Peter Costello slams complex tax system, says MPs should do their own returns

The Australian

3 May 2018

Scott Murdoch – Journalist | Sydney | @murdochsj

Peter Costello has challenged federal parliamentarians to do their own tax returns and manage their own superannuation, and to navigate a financial system in Australia which has become too complex to understand.

Mr Costello said Australia’s tax laws needed to become simpler and had become bogged down in changes which had made the system difficult to understand.

In an extraordinary attack on the superannuation system, Mr Costello also said politicians should be made to manage their own money and face the same penalties if mistakes are made.

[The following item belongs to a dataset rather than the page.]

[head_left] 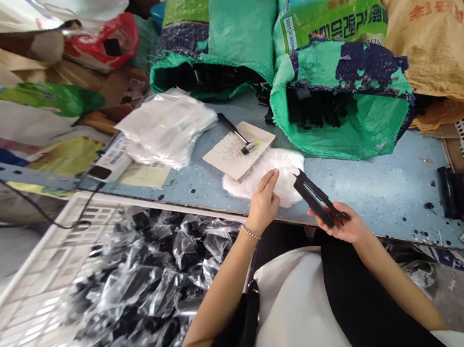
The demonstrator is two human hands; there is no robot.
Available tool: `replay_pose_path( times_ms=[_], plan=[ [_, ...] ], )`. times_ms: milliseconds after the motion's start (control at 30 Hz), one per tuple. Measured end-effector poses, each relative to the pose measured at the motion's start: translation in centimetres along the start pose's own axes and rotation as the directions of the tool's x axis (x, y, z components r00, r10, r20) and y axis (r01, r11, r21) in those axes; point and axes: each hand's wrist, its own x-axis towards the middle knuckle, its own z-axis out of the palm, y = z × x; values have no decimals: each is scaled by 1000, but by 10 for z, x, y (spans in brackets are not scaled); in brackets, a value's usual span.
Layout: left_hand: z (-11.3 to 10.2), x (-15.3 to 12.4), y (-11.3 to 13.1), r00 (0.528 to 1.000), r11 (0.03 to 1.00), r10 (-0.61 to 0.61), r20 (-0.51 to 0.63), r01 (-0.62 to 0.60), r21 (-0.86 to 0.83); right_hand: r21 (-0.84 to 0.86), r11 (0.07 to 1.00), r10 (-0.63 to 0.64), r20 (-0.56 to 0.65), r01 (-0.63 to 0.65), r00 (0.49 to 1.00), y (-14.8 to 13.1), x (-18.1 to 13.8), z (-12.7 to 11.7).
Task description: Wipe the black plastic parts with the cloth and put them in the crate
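Note:
My right hand (344, 225) grips a long black plastic part (313, 198) by its lower end. The part has two parallel arms with a slot between them, and its notched tip points up and to the left. My left hand (263, 207) is free, with its fingers stretched out over the edge of a pile of thin white plastic bags (288, 162). Whether the fingertips touch the bags I cannot tell. Behind the pile, a small hammer (236, 132) with a black handle lies on a pale, worn board (228, 153).
Two green woven sacks (231, 18) (350, 129) lie with their mouths toward me, black parts inside. A tan sack (423, 14) stands to their right. More clear bags (165, 125) are stacked at left. A white crate (22, 282) holds bagged black parts (155, 276).

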Motion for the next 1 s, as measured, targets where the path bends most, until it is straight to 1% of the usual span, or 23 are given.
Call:
replay_pose_path(
  times_ms=[33,100,167,233,333,367,433,500,533,567,600,667,700,733,800,833,867,933,967,1000],
  plan=[
    [0,1,-1,1000,1000,-5,-4,5,-1,-5,999,35,29,-35,999,0,-7,-1],
    [0,3,1,999,999,34,-7,-34,-1,-2,994,108,65,-109,992,0,-15,-2],
    [-1,4,9,993,993,115,-4,-115,23,-13,987,159,62,-158,985,0,-12,0],
    [-2,2,23,976,974,218,27,-219,63,-62,985,161,37,-159,986,1,0,4],
    [-5,-6,48,923,927,362,128,-371,54,-177,980,84,-16,-85,996,0,23,10],
    [-6,-10,56,907,915,393,153,-403,36,-227,973,30,-49,-40,998,0,29,11],
    [-8,-17,68,892,903,422,164,-429,7,-343,937,-115,-125,66,986,1,38,14],
    [-9,-25,74,894,904,423,149,-427,-8,-449,883,-227,-163,132,960,4,40,17],
    [-10,-28,76,903,913,406,143,-407,-17,-511,844,-284,-171,161,943,6,40,20],
    [-11,-31,76,919,929,368,140,-369,-22,-577,793,-356,-183,193,916,9,40,22],
    [-12,-34,75,941,951,308,141,-309,-16,-647,729,-444,-198,224,874,12,39,25],
    [-13,-36,74,974,984,173,149,-177,16,-764,582,-637,-214,279,741,18,37,31],
    [-13,-36,74,977,989,138,160,-143,25,-786,541,-694,-214,301,687,20,36,34],
    [-12,-36,74,975,990,135,176,-140,18,-778,539,-712,-216,323,668,23,35,37],
    [-8,-35,76,960,981,192,202,-185,-52,-749,562,-693,-196,350,694,26,34,42],
    [-4,-34,77,954,975,219,206,-203,-95,-753,557,-686,-177,352,706,28,33,46],
    [-2,-33,78,951,969,235,201,-213,-125,-774,530,-690,-154,348,707,29,32,49],
    [0,-32,81,956,968,233,177,-211,-138,-836,435,-724,-103,335,683,34,28,56],
    [-3,-31,82,964,972,215,155,-196,-132,-858,391,-738,-75,334,671,37,26,61],
    [-9,-30,83,976,978,181,123,-165,-130,-866,366,-739,-48,341,672,39,23,65]
  ],
)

“I would be in the top percentage of people when it comes to understanding the tax system and the financial management system but the complexity of this is unbelievable,” Mr Costello told the Macquarie Connections conference in Sydney.

“I would like to see MPs manage their own funds, and if they break the laws I’d like to send them to jail because that is what they are holding over everyone else with these laws. You might then get some simplicity into the system.”

The GST, he said, was introduced during his time as treasurer to simplify the Australian tax system but that goal had now been lost. He claimed federal parliamentarians would not be doing their own taxes each year because the system was too difficult to understand.

“I actually think, we have lost sight of this in Australia, a revenue system should be to firstly raise money and raise it in the least disadvantageous way for the economy and there has to be simplicity

“I tell you the transactional costs under a complex system can outweigh any revenue you get from it

“No MP would be filling in their own tax return, they can’t understand the system, they are just legislating it. That is a pretty good indication of the difficulty of the tax system as it stands at the moment.”

Mr Costello also took aim at the constant changes put in place by both the previous Labor governments and the current Coalition on superannuation taxes. He also said the current super rules made funds and workers too focused on accumulating funds rather than on how to manage the money after retirement.

“The taxation treatment of the drawdown changes every budget, it’s complicated, no one knows,” he said.

“I feel sorry for some of these financial advisers actually they are meant to tell people how to cope with all of this but no one can understand all the rules

“I wouldn’t be a financial adviser, it’s beyond my level of competence to figure out all the taxation and taxation treatments of superannuation. That is the big thing now, what we do in retirement phase, what the tax treatment.

“The one thing I would say to government is can you just give us some certainty on the rules and can you make them simple please.”